The Italian Workers’ Compensation Authority (INAIL), under the provisions of the employment statute (INAIL, circular 8 May 2026, no. 19), issued operative instructions regarding the new rules for the installment payment of debts for premiums and accessories not subject to collection orders.
The law 203/2024, specifically article 23(1), introduced a new clause, 11-bis, to the article 2 of D.L. no. 338/1989. This allows INPS (Italian National Social Security Institute) and INAIL to grant installment payments for debts regarding contributions, premiums and related accessories not entrusted to collection agents, up to a maximum of 60 monthly installments, in cases defined by ministerial decree with requirements, criteria and methods set by their respective Boards of Directors.
Moreover, the second clause of the same article 23 of the employment statute provided that from 1st January 2025, clause 17 of article 116 of law no. 388/2000 no longer applies to the two mentioned institutes.

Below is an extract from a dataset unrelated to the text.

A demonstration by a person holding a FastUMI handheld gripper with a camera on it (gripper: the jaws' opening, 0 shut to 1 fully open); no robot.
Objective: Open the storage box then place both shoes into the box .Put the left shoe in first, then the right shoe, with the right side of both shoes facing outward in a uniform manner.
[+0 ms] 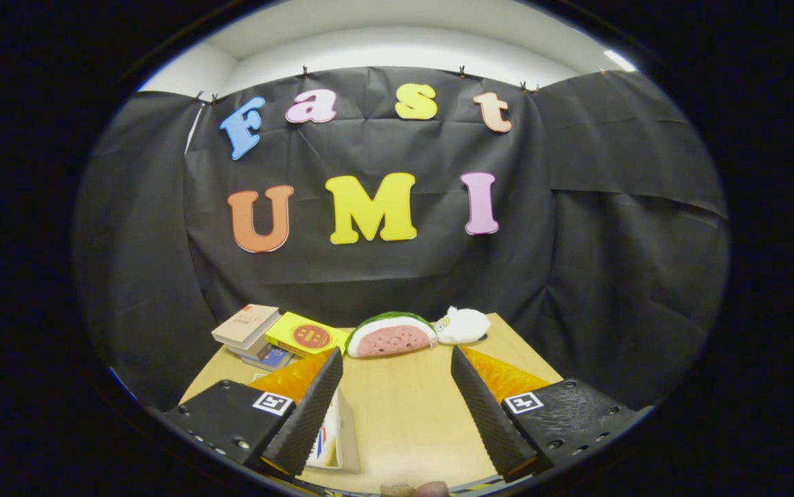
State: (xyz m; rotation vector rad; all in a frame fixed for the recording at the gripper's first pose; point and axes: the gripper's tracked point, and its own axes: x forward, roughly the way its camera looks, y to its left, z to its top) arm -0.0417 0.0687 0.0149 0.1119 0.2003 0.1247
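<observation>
My gripper [395, 364] hangs open above a light wooden table [404, 414], with bare tabletop between its two fingers [311, 407]. Just beside the left finger, partly hidden under it, lies a small white box or card with a coloured print [331, 438]; I cannot tell what it is.
Beyond the fingers, along the table's far edge, lie a stack of books [248, 328], a yellow box with a red round mark [306, 335], a watermelon-slice plush [391, 336] and a white plush toy [464, 324]. Black cloth walls stand behind and at both sides.
</observation>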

Additionally, with the ministerial decree of 24 October 2025, two types of installment payments were identified, both subject to the declaration by the employer of a temporary situation of objective economic-financial difficulty:
– for amounts up to 500,000 euros, there is the possibility of a payment plan of up to 36 monthly installments,
– for amounts over 500,000 euros, a payment plan of up to 60 monthly installments is allowed.
Finally, with the resolution of the INAIL Board of Directors no. 2/2026, supplemented by resolution no. 57/2026, the rules for installment payments of debts for insurance premiums and accessories not subject to collection orders have been updated to comply with the referenced legal innovations.
INAIL, through this circular, identified the payable debts, responsibilities regarding the granting, cancellation, and revocation of installment payments, as well as the modalities for the submission of applications. The document also outlines the conditions for the granting of installment payments, with issuance of the corresponding repayment plan, and governs cases of rejection, cancellation, and revocation.
Thus, the previous provisions on the matter by the Institute are repealed. The new regulations come into effect from May 8, 2026 and apply to applications submitted after this date. In accordance with the provisions of the ministerial decree, applications submitted between the coming into force of the rule (January 12, 2025) and the publication of the circular may be subject to re-determination of the number of installments, at the debtor’s request.